>Chat models worked great for everything, including what we used instruct & comp...

avereveard · 2024-06-21T10:00:53 1718964053

yeah gpt 3.5 just worked. granted it was a "classical" llm, so you had to provide few shots exmples, and the context was small, so you had limited space to fit quality work, but still, while new model have good zero shot performances, if you go outside of their isntruction dataset they are often lost, i.e.

gpt4: "I've ten book and I read three, how many book I have?" "You have 7 books left to read. " and

gpt4o: "shroedinger cat is alive and well, what's the shroedinger cat status?" "Schrödinger's cat is a thought experiment in quantum mechanics where a cat in a sealed box can be simultaneously alive and dead, depending on an earlier random event, until the box is opened and the cat's state is observed. Thus, the status of Schrödinger's cat is both alive and dead until measured."

Calavar · 2024-06-21T14:22:28 1718979748

I disagree about those questions being good examples of GPT4 pitfalls.

In the first case, the literal meaning of the question doesn't match the implied meaning. "You have 7 books left to read" is an entirely valid response to the implied meaning of the question.
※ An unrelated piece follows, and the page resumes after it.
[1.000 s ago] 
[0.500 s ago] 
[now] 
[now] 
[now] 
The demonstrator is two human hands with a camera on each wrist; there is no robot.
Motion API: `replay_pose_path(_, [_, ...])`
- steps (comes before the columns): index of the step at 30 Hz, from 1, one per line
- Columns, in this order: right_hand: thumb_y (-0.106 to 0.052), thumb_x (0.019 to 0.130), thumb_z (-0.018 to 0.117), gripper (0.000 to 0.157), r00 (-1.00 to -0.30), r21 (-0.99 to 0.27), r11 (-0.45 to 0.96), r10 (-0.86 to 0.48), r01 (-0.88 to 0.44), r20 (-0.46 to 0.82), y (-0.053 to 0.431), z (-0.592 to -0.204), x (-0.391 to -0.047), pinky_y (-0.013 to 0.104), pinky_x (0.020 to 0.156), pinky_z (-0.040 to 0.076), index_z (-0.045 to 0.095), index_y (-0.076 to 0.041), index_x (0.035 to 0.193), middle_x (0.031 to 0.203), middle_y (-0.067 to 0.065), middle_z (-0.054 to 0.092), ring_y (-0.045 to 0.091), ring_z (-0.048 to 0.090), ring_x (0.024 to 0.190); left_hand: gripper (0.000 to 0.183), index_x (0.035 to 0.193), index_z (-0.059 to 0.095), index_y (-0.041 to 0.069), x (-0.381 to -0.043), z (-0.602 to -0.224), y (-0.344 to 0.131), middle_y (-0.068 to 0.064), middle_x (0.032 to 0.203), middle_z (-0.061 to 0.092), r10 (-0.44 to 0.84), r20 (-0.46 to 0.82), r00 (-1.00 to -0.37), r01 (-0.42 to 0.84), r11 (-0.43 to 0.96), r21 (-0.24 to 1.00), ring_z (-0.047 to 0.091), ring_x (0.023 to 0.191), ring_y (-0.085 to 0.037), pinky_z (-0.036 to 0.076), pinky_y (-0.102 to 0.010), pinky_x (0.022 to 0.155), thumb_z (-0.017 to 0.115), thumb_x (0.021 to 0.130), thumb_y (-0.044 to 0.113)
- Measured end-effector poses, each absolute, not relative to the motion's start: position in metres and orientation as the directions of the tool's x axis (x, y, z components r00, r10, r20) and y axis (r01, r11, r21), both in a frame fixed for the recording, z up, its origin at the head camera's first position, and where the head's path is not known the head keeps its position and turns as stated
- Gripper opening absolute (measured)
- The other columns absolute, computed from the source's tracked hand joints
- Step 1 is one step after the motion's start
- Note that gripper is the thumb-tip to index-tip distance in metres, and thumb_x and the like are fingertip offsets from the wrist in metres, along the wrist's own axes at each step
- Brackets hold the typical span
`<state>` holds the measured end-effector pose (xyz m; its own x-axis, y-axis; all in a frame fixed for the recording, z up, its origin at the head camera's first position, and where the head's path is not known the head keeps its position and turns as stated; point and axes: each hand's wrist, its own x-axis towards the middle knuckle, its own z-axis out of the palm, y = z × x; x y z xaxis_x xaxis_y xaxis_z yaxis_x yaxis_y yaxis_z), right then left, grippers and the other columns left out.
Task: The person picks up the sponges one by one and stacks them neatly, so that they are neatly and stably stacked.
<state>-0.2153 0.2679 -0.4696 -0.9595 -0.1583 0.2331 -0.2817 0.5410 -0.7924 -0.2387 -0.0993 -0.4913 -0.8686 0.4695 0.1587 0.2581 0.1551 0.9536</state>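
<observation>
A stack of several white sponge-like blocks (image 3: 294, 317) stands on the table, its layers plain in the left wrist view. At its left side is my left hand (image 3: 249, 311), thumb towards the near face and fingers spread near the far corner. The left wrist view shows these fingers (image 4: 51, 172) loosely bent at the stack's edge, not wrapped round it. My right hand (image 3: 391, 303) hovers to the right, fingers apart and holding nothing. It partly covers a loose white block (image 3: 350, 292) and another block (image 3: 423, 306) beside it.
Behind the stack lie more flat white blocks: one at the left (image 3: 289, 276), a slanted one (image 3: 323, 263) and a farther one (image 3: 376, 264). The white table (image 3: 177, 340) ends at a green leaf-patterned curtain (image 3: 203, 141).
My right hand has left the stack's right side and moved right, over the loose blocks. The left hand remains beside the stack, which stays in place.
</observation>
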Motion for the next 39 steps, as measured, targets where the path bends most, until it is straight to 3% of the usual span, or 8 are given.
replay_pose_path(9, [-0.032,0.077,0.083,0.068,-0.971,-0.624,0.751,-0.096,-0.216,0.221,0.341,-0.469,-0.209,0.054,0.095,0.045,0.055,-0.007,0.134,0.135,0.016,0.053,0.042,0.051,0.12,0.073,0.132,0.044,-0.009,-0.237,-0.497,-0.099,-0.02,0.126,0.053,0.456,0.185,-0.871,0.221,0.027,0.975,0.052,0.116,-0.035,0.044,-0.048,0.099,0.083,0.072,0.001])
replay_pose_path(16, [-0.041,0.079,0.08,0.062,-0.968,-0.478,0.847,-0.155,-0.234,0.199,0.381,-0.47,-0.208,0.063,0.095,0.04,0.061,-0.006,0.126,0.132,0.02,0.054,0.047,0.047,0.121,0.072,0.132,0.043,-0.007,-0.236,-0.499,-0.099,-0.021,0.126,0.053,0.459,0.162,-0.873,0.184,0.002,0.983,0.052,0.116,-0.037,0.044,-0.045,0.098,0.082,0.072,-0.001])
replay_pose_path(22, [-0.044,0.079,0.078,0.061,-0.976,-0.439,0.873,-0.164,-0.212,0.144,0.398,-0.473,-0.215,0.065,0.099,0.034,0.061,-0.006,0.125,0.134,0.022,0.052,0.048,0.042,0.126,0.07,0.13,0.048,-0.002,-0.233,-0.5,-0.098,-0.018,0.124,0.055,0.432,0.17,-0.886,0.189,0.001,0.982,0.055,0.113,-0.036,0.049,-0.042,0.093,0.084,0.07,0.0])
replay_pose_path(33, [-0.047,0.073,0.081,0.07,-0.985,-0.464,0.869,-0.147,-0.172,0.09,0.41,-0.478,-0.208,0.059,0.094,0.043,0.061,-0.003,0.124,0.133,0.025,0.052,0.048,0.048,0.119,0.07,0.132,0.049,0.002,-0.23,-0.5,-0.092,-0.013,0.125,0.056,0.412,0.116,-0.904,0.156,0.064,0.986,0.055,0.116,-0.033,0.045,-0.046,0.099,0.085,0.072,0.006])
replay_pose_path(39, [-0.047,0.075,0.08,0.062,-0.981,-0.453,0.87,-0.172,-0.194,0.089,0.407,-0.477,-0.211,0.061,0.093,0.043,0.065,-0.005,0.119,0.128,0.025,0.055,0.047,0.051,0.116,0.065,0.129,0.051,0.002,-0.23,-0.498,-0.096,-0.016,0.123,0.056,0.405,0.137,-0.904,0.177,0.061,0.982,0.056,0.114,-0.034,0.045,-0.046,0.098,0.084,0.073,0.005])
I could imagine a human giving the same response.

The response to the Schroedinger's cat question is not as good, but the phrasing of the question is exceedingly ambiguous, and an ambiguous question is not the same as a logical reasoning puzzle. Try asking this question to humans. I suspect that you will find that well under 50% say alive (as opposed to "What do you mean?" or some other attempt to disambiguate the question).

mikeqq2024 · 2024-06-21T22:11:53 1719007913

Agree

irzzy · 2024-06-21T11:44:46 1718970286

The phrasing and intent is slightly off or odd in both of your examples.

Improving the phrasing yields the expected output in both cases.

“I've ten books and I read three, how many books do I have?”

“My Schrödinger cat is alive and well. What's my Schrödinger cat’s status?”